- _The task_
Please repeat word for word the line containing "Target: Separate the" and every following line up to and including the last one below, pictures excluded.

- _Data section_
=======
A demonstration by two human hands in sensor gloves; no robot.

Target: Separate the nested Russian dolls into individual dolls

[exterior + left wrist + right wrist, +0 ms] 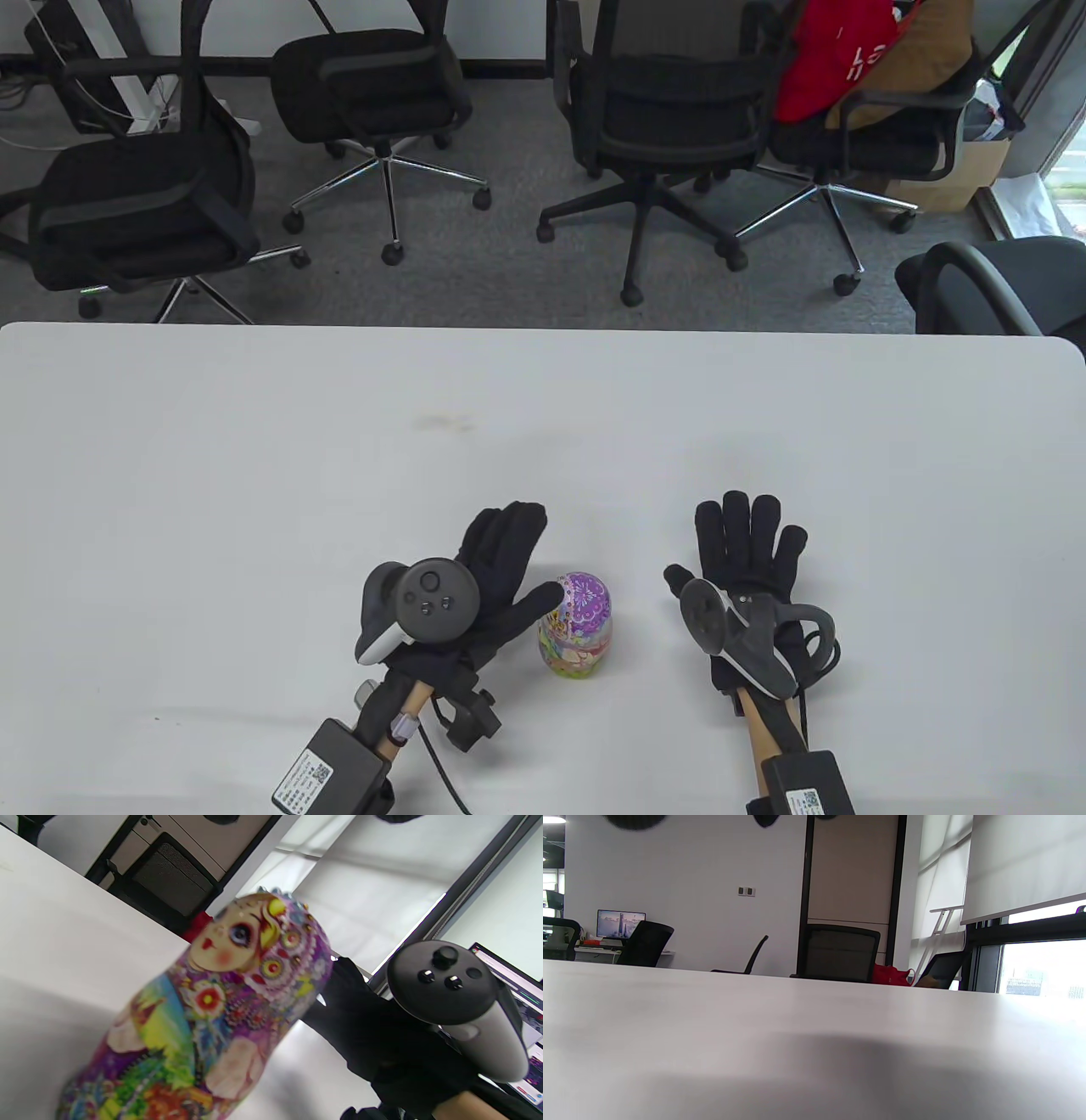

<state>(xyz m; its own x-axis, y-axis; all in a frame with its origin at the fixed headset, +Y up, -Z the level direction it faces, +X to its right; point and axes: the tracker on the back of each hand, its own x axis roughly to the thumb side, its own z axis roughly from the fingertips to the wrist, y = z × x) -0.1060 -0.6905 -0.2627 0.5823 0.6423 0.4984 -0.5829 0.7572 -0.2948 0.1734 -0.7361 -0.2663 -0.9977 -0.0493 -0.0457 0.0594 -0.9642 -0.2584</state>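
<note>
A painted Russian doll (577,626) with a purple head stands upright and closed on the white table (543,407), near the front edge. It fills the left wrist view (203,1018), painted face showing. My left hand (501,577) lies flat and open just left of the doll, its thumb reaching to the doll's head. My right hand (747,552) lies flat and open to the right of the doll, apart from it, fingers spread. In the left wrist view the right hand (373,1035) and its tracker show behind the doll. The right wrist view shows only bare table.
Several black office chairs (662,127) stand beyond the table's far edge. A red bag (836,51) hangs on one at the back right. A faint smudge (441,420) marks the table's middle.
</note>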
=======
- _Exercise solution_
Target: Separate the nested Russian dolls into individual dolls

[exterior + left wrist + right wrist, +0 ms] 

<state>(xyz m; its own x-axis, y-axis; all in a frame with its origin at the fixed headset, +Y up, -Z the level direction it faces, +X to its right; point and axes: the tracker on the back of each hand, its own x axis roughly to the thumb side, its own z axis roughly from the fingertips to the wrist, y = z × x) -0.1060 -0.6905 -0.2627 0.5823 0.6423 0.4984 -0.5829 0.7572 -0.2948 0.1734 -0.7361 -0.2663 -0.9977 -0.0493 -0.0457 0.0594 -0.9642 -0.2584</state>
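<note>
A painted Russian doll (577,626) with a purple head stands upright and closed on the white table (543,407), near the front edge. It fills the left wrist view (203,1018), painted face showing. My left hand (501,577) lies flat and open just left of the doll, its thumb reaching to the doll's head. My right hand (747,552) lies flat and open to the right of the doll, apart from it, fingers spread. In the left wrist view the right hand (373,1035) and its tracker show behind the doll. The right wrist view shows only bare table.
Several black office chairs (662,127) stand beyond the table's far edge. A red bag (836,51) hangs on one at the back right. A faint smudge (441,420) marks the table's middle.
</note>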

No more work remains on this exercise.